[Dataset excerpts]
═══

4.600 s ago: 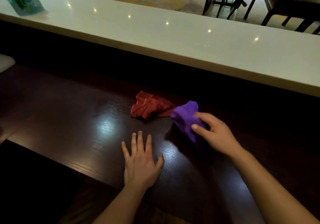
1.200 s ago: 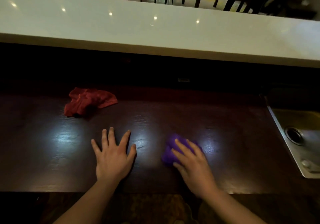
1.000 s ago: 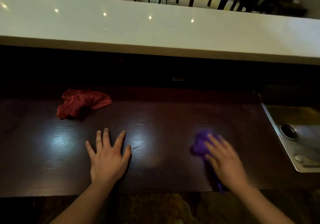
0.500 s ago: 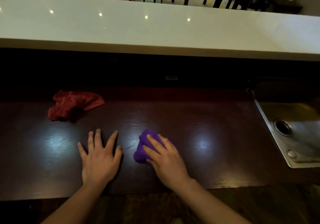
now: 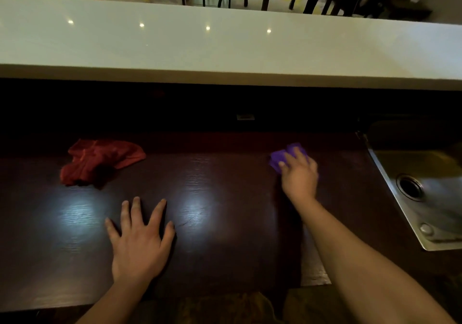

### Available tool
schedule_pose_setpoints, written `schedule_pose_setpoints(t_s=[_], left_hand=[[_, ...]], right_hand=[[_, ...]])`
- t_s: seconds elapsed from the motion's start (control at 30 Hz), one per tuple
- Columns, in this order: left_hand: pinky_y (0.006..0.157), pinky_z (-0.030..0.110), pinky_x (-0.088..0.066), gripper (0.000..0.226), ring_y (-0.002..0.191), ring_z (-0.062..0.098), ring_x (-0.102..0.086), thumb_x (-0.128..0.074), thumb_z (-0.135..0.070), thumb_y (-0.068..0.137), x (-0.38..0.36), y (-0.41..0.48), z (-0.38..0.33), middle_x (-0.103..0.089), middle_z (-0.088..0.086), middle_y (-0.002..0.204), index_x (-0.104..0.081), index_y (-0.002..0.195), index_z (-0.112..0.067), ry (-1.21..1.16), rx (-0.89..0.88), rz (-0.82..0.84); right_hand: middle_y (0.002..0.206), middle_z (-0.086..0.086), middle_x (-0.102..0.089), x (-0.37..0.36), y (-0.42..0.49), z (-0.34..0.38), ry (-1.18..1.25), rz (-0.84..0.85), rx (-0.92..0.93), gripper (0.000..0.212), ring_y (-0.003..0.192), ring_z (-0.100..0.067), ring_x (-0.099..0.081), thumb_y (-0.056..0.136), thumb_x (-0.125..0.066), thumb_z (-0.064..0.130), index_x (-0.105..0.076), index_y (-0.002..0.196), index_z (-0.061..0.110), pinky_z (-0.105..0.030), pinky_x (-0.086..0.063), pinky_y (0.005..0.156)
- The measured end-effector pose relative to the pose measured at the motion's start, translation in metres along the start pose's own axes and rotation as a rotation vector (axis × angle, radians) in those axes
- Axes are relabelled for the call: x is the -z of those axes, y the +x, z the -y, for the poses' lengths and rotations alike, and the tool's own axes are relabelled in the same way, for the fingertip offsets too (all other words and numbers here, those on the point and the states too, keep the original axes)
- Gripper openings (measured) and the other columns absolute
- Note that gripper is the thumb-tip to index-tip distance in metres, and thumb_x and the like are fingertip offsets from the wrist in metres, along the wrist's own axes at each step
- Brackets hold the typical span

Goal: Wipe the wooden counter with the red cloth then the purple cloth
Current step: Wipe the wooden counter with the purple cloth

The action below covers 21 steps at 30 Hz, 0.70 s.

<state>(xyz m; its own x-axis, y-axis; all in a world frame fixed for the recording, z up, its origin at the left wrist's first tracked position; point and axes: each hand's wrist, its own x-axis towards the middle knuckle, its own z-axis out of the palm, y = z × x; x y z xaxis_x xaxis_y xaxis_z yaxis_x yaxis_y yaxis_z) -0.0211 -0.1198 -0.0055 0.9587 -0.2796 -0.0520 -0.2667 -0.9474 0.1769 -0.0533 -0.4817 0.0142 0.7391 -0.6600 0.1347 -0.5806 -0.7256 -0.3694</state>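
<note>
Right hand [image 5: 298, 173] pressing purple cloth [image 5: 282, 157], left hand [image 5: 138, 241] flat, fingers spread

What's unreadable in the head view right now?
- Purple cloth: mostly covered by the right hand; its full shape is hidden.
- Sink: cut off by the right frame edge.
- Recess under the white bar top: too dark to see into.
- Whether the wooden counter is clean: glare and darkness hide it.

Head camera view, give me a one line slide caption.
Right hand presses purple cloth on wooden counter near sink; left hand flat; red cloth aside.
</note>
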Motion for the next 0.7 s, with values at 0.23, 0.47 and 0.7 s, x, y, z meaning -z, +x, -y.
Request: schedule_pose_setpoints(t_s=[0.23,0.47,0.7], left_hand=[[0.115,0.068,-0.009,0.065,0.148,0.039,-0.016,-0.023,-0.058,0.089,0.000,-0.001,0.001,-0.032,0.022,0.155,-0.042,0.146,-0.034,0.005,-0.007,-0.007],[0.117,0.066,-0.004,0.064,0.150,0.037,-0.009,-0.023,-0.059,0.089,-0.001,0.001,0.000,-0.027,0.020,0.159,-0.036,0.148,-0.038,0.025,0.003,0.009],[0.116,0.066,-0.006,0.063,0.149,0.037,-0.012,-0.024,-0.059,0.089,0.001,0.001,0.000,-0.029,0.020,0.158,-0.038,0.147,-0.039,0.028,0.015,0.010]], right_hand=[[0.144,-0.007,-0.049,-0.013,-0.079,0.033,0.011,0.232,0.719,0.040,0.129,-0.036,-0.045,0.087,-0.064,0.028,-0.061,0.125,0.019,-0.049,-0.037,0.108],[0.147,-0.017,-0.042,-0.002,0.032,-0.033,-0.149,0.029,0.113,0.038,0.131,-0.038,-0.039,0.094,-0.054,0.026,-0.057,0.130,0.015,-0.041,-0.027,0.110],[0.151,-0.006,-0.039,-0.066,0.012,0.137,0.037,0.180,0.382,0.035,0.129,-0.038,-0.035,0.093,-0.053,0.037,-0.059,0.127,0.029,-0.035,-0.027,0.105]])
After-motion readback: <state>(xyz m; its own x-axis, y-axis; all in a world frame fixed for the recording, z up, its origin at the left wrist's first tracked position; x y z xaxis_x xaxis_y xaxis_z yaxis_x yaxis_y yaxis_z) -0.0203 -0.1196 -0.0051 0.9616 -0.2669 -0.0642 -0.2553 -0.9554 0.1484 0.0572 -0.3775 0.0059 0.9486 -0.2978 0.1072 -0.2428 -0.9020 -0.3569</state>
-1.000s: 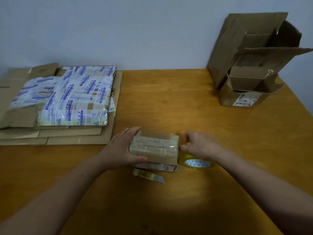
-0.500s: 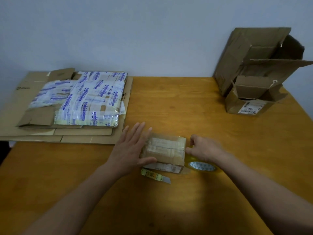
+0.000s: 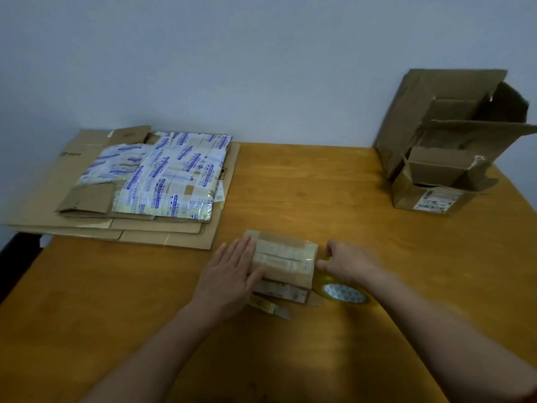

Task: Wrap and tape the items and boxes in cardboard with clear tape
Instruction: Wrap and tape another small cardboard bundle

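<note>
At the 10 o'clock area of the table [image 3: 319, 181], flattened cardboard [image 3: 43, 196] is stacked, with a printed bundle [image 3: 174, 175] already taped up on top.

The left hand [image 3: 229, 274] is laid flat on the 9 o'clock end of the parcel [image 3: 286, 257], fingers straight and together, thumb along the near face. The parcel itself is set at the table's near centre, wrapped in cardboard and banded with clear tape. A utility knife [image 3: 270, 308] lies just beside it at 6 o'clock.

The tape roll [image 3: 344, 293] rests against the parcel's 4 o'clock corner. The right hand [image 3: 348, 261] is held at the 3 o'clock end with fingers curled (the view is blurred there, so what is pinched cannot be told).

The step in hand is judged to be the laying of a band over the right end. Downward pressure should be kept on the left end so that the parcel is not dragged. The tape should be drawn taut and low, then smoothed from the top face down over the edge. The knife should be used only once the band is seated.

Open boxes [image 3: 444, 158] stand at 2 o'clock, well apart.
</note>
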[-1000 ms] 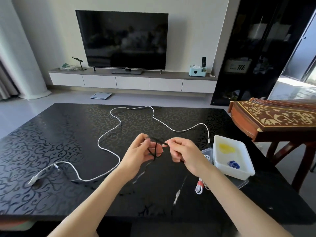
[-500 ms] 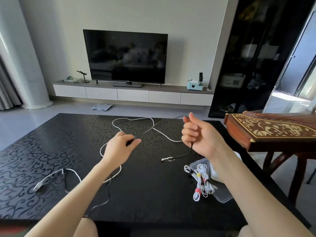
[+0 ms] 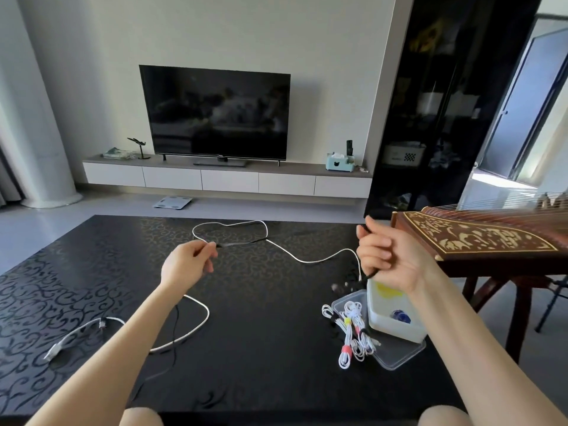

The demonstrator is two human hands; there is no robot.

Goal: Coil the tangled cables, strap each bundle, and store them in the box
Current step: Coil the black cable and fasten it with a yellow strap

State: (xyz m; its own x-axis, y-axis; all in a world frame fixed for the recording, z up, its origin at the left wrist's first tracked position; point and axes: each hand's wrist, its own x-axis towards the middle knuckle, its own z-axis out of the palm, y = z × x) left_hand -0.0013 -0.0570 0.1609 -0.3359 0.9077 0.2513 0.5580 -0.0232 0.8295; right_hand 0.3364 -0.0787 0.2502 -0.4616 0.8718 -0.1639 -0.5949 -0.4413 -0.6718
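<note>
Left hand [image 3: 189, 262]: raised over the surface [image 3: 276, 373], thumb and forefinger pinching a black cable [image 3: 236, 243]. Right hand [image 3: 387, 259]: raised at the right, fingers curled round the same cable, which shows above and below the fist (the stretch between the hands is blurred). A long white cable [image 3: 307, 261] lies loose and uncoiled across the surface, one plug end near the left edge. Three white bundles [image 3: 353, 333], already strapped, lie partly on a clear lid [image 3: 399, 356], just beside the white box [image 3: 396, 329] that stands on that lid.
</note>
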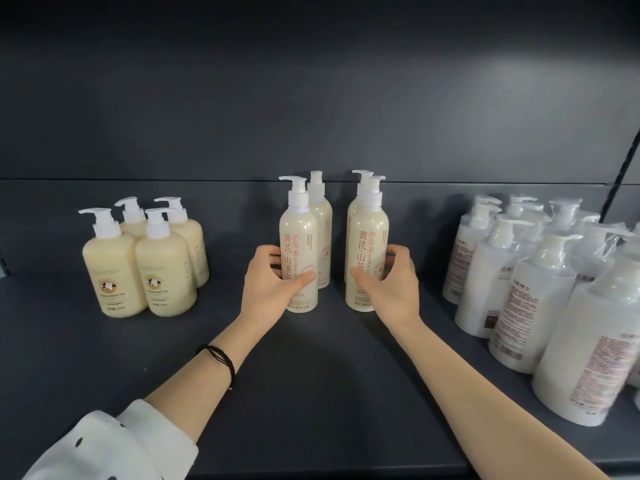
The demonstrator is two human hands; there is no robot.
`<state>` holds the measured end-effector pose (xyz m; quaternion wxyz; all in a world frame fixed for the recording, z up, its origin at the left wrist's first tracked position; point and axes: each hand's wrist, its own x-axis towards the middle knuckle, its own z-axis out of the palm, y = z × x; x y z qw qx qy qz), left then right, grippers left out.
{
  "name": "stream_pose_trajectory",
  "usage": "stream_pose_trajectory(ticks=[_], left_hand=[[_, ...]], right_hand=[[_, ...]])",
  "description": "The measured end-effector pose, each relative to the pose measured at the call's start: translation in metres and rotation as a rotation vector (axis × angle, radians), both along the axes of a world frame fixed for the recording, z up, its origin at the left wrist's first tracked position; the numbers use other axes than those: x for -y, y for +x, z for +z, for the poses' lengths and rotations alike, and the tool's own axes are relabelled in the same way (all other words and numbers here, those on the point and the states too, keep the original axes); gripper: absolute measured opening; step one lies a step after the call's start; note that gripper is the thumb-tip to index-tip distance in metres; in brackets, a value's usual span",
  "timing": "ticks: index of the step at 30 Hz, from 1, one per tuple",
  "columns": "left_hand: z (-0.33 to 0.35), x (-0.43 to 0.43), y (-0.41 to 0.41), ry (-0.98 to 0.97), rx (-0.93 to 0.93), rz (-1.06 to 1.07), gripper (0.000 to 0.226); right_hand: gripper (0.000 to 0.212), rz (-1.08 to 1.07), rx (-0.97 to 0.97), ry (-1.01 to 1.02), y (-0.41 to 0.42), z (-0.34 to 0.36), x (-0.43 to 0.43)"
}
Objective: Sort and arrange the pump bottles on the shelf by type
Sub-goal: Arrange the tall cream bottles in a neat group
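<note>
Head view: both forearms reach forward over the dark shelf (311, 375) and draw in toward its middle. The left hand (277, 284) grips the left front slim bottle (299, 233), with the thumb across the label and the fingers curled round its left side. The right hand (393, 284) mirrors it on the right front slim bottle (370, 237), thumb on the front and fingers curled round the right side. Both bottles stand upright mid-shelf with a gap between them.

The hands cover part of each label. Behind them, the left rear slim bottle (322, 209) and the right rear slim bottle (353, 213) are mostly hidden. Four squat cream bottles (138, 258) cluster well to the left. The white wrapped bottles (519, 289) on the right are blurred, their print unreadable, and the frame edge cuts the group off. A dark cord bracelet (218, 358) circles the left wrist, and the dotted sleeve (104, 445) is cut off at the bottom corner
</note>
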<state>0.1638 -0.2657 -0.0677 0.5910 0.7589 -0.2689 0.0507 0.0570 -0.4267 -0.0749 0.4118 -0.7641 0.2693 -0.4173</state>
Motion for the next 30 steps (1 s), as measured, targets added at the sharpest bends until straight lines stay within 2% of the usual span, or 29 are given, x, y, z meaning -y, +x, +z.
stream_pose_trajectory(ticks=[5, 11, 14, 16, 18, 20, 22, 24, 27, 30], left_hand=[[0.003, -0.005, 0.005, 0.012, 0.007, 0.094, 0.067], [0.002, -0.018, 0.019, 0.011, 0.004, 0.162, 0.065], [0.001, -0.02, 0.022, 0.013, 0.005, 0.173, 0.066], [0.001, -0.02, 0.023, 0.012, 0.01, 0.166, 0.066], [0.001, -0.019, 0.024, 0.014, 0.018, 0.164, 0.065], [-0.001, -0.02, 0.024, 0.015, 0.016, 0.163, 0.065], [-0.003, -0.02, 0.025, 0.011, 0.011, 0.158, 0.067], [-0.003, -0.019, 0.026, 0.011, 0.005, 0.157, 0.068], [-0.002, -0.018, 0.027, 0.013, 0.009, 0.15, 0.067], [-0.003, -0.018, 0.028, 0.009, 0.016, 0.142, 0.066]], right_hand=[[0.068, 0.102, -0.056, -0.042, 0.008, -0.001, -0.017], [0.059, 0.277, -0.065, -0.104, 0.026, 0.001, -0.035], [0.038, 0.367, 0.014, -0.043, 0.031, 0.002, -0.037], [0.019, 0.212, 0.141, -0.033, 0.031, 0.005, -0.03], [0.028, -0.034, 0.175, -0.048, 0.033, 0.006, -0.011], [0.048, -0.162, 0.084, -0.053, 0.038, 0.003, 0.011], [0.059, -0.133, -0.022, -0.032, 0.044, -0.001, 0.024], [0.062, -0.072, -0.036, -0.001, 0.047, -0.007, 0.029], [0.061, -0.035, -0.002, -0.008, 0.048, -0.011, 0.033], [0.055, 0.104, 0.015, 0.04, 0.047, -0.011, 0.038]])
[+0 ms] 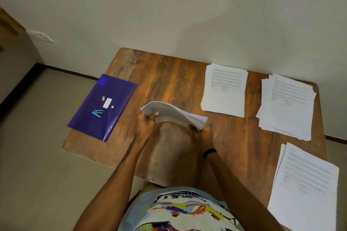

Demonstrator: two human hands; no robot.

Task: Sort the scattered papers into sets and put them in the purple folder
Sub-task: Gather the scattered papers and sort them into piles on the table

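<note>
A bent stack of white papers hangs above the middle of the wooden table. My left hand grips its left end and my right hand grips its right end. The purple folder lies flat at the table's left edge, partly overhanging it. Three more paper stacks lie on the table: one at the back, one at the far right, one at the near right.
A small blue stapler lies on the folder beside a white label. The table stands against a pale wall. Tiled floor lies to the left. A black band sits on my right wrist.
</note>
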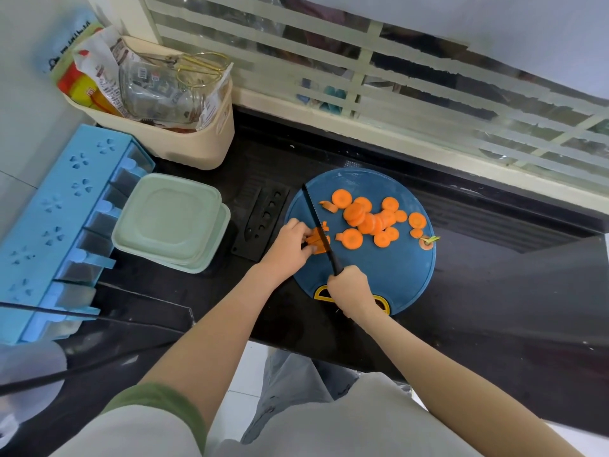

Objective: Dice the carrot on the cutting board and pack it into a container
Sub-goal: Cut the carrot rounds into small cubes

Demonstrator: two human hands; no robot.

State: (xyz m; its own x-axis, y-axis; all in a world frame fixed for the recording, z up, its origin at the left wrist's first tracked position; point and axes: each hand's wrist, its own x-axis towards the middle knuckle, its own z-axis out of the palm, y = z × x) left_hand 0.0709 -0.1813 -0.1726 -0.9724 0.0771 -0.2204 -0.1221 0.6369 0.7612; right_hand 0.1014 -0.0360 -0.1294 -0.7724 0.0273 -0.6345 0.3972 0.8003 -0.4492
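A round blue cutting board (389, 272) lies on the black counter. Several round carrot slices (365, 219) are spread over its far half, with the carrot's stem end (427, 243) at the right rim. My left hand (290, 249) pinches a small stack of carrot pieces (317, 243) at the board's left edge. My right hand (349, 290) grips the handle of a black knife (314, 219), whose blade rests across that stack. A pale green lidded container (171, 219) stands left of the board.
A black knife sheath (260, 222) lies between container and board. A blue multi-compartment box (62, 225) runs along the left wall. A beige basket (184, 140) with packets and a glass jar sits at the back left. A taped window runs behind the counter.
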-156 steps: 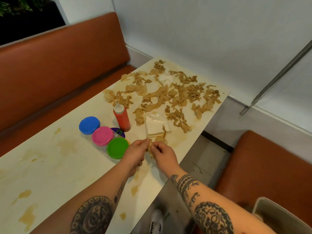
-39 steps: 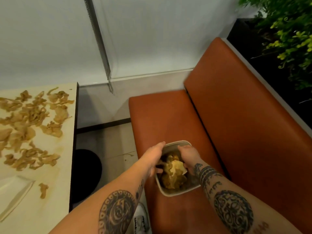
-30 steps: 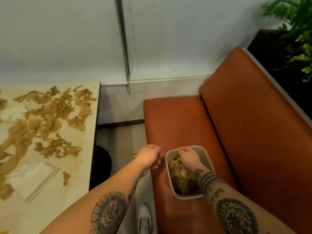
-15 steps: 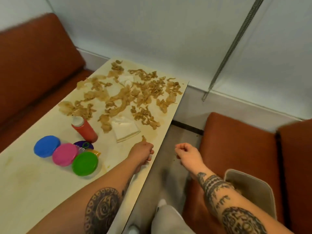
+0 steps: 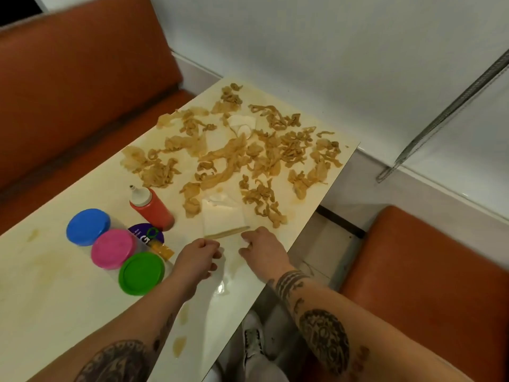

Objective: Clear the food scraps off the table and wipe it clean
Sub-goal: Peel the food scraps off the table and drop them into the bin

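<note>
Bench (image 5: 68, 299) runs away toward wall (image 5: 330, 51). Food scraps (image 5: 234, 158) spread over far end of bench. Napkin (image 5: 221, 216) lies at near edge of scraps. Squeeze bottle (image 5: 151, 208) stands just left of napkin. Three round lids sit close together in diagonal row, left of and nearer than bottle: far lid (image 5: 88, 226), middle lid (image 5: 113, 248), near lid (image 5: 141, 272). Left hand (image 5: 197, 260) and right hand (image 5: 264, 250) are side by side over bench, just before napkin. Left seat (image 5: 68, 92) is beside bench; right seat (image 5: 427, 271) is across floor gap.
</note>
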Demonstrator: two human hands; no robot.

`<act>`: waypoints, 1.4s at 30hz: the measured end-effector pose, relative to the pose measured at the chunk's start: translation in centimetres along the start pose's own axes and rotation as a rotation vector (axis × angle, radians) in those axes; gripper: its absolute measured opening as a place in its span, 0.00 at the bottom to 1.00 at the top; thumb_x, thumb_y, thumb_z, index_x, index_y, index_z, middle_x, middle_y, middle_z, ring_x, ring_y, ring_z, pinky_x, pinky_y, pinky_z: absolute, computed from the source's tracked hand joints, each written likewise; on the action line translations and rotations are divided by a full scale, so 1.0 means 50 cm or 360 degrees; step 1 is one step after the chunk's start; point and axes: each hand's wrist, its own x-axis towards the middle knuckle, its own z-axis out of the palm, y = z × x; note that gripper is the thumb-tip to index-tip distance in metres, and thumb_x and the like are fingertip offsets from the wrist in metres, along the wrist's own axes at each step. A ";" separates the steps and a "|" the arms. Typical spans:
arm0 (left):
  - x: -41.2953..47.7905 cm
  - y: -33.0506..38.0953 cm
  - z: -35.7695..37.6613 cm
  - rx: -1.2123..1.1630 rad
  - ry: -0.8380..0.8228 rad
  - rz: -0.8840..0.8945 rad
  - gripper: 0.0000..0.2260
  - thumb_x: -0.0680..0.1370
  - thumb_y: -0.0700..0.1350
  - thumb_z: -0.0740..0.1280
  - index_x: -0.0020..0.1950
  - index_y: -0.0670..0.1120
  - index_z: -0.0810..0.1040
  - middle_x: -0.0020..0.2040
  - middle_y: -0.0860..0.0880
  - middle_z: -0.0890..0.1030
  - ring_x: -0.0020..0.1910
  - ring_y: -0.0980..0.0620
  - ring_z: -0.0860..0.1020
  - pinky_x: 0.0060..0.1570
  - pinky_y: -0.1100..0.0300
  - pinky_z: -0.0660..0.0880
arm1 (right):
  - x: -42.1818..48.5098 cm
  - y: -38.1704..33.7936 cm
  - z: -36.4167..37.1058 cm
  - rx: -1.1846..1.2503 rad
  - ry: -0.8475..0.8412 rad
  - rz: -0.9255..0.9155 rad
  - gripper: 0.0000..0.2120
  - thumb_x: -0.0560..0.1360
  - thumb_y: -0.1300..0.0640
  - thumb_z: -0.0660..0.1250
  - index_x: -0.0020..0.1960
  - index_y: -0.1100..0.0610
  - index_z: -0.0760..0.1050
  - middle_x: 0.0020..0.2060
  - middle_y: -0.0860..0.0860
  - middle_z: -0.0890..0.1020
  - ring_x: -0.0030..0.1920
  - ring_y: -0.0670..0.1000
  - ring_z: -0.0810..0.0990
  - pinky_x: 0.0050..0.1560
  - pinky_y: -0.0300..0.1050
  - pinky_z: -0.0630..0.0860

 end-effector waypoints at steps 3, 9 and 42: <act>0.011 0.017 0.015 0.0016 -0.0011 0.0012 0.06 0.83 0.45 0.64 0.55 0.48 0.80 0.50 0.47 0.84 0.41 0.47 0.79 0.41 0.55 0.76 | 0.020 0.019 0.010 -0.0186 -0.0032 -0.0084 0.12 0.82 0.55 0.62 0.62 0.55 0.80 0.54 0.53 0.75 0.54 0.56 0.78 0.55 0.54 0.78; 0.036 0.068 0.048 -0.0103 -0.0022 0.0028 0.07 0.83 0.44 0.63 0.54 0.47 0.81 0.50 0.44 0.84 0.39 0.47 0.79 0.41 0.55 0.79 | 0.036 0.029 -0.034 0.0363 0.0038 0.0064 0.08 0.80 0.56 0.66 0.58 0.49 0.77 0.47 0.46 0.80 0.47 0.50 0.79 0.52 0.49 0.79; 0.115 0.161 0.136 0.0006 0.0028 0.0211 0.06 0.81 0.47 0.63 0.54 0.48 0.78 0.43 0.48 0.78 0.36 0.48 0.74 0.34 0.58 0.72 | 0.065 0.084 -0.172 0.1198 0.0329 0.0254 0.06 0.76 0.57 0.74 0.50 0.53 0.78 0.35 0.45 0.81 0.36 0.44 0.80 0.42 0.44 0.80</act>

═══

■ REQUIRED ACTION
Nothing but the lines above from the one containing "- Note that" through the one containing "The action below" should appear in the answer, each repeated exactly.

■ ANSWER BOX
- Note that gripper is the thumb-tip to index-tip distance in metres, and thumb_x and the like are fingertip offsets from the wrist in metres, along the wrist's own axes at each step
- Brackets hold the typical span

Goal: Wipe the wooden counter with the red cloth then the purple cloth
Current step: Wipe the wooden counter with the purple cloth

The action below covers 21 steps at 30 Hz, 0.70 s.

Nothing else is needed to complete this exercise.